Investing in real estate definitely has a range of beneficial elements, but there are also some potential disadvantages that have to be taken into consideration. For example, voluntary and involuntary liens placed on the property. A voluntary lien happens with a mortgage where the owner willingly allows the lien to be enacted. An involuntary lien, on the other hand, can take the form of a judgment, a second lien, or a mechanic's lien.

With a judgment, a creditor or other party wins a court judgment against the homeowner which places a line on the home or property in order to recoup the money that is owed on the loan. A second lien, also referred to as a junior lien, is basically a second mortgage or home equity loan taken out on the property. It is an additional lien that has been filed against the property after the initial mortgage.

Then there are mechanic's liens. These types of liens are placed when a contractor, repairman, or other professional worker does not get paid for their services and the work that they did on the home or property. They then file against the homeowner in order to redeem their payment.

Other potential disadvantages include buying a property "as is." Most foreclosures are sold in this type of condition, meaning you buy it exactly in the shape it is in currently in. When investing in this type of real estate it is a good idea to make sure that all of terms and conditions are specified and recorded in writing, especially if purchasing directly from the homeowner.
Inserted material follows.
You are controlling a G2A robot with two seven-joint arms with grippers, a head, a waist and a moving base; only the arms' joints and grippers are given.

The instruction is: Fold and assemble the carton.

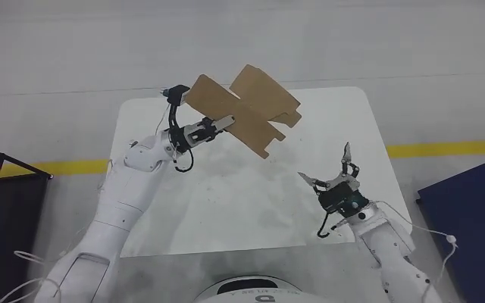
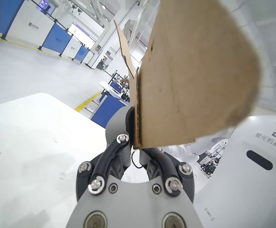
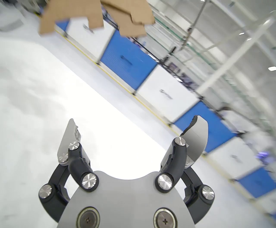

Inspection of the property is highly recommended. It is also important to know exactly what you are getting yourself into so always make sure to get all of the facts before you buy. If you are buying a real estate owned (REO) property from a bank or other lender, it would also be wise to get a physical walk through of the property, just to hinder any doubts.

There may also be other problems that occur with an investment during the process of foreclosure. Homeowners that declare bankruptcy can delay the whole process. Then you have to consider the possibility that the homeowners and/or tenants are uncooperative or even resentful and they may not be willing to comply with the eviction process. In regards to legal matters, investing in foreclosures is riskier than investing in other types of real estate. Frivolous lawsuits can jeopardize your personal assets.

One thing to remember if and when you do decide to invest is that it is important to not get overly enthusiastic or excited about an investment. Overly zealous investors that "count their chickens before they hatch," often over bid during auction process. Being overly optimistic may lead to a greater sense of disappointment if the deal goes sour. Investors should also consider doing an adequate cost analysis prior to making an investment. This will greatly affect their potential profit margin.